Does google scrape links from PDF files? do these links pass link juice?
-
Title is pretty much the whole question.
-
I made a test and it seems that yes, the links from pdf count for ranking.
The test is on my Romanian blog http://seogan.ro/link-building-pdf-urile-o-sursa-de-linkuri-test
You can find an English translation here: http://www.seogan.com/pdf-link-building
Hope it helps.
-
Yes it does according to Google tech spec http://code.google.com/apis/searchappliance/documentation/50/admin_crawl/Introduction.html
which specifically states if follows html links in pdf 'It follows HTML links in PDF files, Word documents, and Shockwave documents'. Google's own api docs carry more weight than a comment in a forum_._ If they are licencing this out as an application it would suggest that the same technology is available in the main engine as does Dunamis's comment about a listing in a pdf document being found in search results.
You can test for youself by publishing a pdf with a link to a info page that does not show up in any other links.
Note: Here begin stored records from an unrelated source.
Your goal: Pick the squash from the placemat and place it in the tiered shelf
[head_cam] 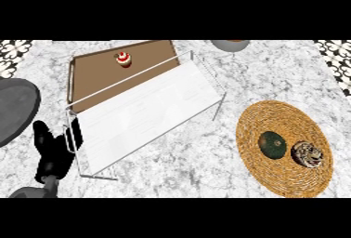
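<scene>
**Squash on the placemat, shelf across the bench**

The left hand point(49, 151) rests at the left edge of the bench point(205, 172), fingers straight and holding nothing, just beside the tiered shelf point(147, 111); it seems parked out of the way. The shelf stands angled mid-bench, its white upper tier probably the easiest landing spot. Well to the right, the woven placemat point(274, 116) carries the squash point(273, 144). It is small, round, dark green and dull-skinned, and lies just beside a mottled round item point(307, 154). The right hand is out of view.
</scene>
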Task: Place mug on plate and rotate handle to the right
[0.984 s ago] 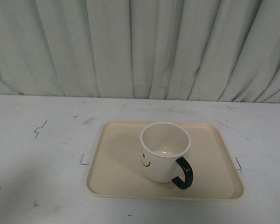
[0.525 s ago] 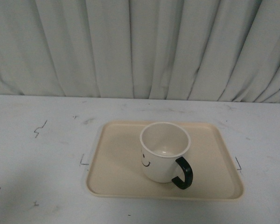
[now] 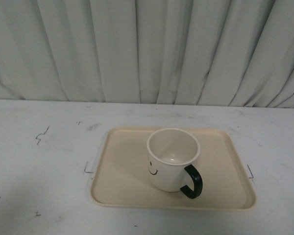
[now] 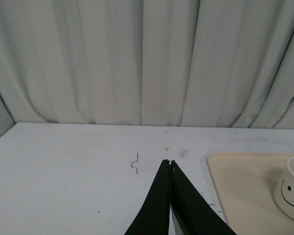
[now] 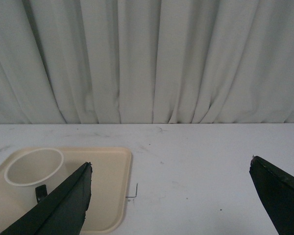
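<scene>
The cream-white mug [image 3: 170, 161] stands upright on the beige plate [image 3: 122, 183] in the front view, a smiley face on its near left side. Its dark handle [image 3: 192, 181] points to the near right. Neither gripper shows in the front view. In the left wrist view my left gripper [image 4: 168, 162] is shut and empty over bare table, with the plate [image 4: 240, 191] and mug [image 4: 291, 190] off to one side. In the right wrist view my right gripper [image 5: 170, 165] is open and empty, with the mug [image 5: 32, 171] and plate [image 5: 110, 196] behind one finger [image 5: 68, 203].
A white table [image 3: 39, 161] with small black marks carries the plate. A pale pleated curtain [image 3: 147, 49] hangs behind the table's far edge.
</scene>
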`<action>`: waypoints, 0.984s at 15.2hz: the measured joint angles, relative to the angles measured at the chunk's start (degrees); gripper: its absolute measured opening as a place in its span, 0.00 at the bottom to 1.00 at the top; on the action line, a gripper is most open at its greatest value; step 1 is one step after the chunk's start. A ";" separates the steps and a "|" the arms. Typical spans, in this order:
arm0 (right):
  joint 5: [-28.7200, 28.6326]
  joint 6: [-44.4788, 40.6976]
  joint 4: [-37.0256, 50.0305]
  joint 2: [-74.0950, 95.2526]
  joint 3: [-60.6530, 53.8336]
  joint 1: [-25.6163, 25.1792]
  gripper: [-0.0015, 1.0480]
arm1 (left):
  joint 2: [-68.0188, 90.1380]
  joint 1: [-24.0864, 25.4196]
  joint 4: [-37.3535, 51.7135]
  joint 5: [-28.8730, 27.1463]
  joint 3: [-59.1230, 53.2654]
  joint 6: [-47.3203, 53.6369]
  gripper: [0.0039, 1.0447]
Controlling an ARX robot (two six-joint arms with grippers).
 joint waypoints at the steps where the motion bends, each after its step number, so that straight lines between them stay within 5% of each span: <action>1: 0.00 0.00 0.00 0.00 0.00 0.00 0.94 | -1.09 0.00 -1.07 0.00 0.00 0.00 0.01; 7: -0.02 0.00 0.04 0.00 0.00 0.00 0.94 | -12.90 0.00 -13.51 -0.02 0.02 0.00 0.01; 11: 2.16 0.22 -4.76 1.36 1.29 0.87 0.94 | -12.87 0.00 -13.44 0.00 0.02 0.00 0.52; 12: 5.44 0.70 -6.88 11.17 4.55 3.08 0.94 | -12.87 0.00 -13.46 0.00 0.02 0.00 0.64; 15: -0.57 0.61 -0.96 39.28 19.39 2.95 0.94 | -12.87 0.00 -13.44 -0.02 0.02 0.02 0.96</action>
Include the pdf in your sitemap but not the test page and check if it shows in googles index site:yoursite.com the next time it crawls.
This also gives some insight in an interview with Matt Cutts - http://www.stonetemple.com/articles/interview-matt-cutts-012510.shtml
Eric Enge: What about PDF files?
Matt Cutts: We absolutely do process PDF files. I am not going to talk about whether links in PDF files pass PageRank. But, a good way to think about PDFs is that they are kind of like Flash in that they aren't a file format that's inherent and native to the web, but they can be very useful. In the same way that we try to find useful content within a Flash file, we try to find the useful content within a PDF file. At the same time, users don't always like being sent to a PDF. If you can make your content in a Web-Native format, such as pure HTML, that's often a little more useful to users than just a pure PDF file.
-
This person seems to think no: http://www.google.fr/support/forum/p/Webmasters/thread?tid=14c5fe970fe84361&hl=en
but i'm not sure how much i can trust a random comment from a random source. any evidence for either argument?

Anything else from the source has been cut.